What needs to be done
Each and every line below goes into your answer unchanged, but leave out the images.

(Raw data Opens)

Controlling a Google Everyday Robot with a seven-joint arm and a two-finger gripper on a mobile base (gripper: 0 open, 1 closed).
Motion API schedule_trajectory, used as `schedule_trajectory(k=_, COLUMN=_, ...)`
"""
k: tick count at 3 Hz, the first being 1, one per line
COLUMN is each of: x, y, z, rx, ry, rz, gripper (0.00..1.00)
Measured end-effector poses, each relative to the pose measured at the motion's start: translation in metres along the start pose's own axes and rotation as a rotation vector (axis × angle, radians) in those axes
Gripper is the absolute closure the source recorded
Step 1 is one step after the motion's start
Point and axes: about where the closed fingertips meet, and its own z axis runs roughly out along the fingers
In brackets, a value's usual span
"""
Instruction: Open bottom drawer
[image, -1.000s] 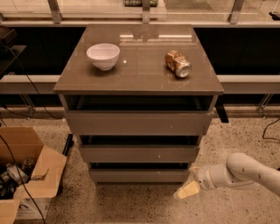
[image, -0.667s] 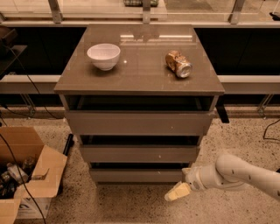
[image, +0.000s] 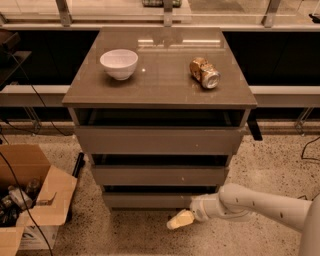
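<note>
Lowest in the grey-brown three-drawer cabinet (image: 160, 87): the thin, flat, handle-less bottom drawer (image: 150, 201), just above the speckled floor (image: 125, 235). Just below and in front of its right half, apart from the panel: the pale yellowish end effector (image: 181, 219) on the white arm (image: 255, 205), reaching in from the right. Holding nothing visible; spread or pressed together, cannot tell.
</note>
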Motion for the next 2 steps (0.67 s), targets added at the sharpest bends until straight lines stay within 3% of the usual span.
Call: schedule_trajectory(k=2, x=-0.002, y=-0.025, z=0.066, rx=0.009, ry=-0.081, rz=0.044, gripper=0.00)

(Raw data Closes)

Result for this exercise
Controlling a Google Everyday Robot with a seven-joint arm and a two-finger gripper on a mobile base (gripper: 0 open, 1 closed).
Motion API schedule_trajectory, used as `schedule_trajectory(k=_, COLUMN=_, ...)`
"""
k: tick count at 3 Hz, the first being 1, one per line
COLUMN is each of: x, y, z, rx, ry, rz, gripper (0.00..1.00)
Measured end-effector poses, each relative to the pose measured at the motion's start: translation in metres along the start pose's own axes and rotation as a rotation vector (axis × angle, radians) in those axes
Gripper is the absolute closure the source recorded
Step 1 is one step after the motion's start
Point and axes: about where the closed fingertips meet, and its own z axis runs roughly out along the fingers
In brackets, a value's usual span
"""
Instruction: Open bottom drawer
[image, -1.000s] 
[image, -0.667s] 
[image, +0.000s] 
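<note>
Lowest in the grey-brown three-drawer cabinet (image: 160, 87): the thin, flat, handle-less bottom drawer (image: 150, 201), just above the speckled floor (image: 125, 235). Just below and in front of its right half, apart from the panel: the pale yellowish end effector (image: 181, 219) on the white arm (image: 255, 205), reaching in from the right. Holding nothing visible; spread or pressed together, cannot tell.
</note>
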Motion for the next 2 steps (0.67 s), targets added at the sharpest bends until straight lines stay within 3% of the usual span.
Call: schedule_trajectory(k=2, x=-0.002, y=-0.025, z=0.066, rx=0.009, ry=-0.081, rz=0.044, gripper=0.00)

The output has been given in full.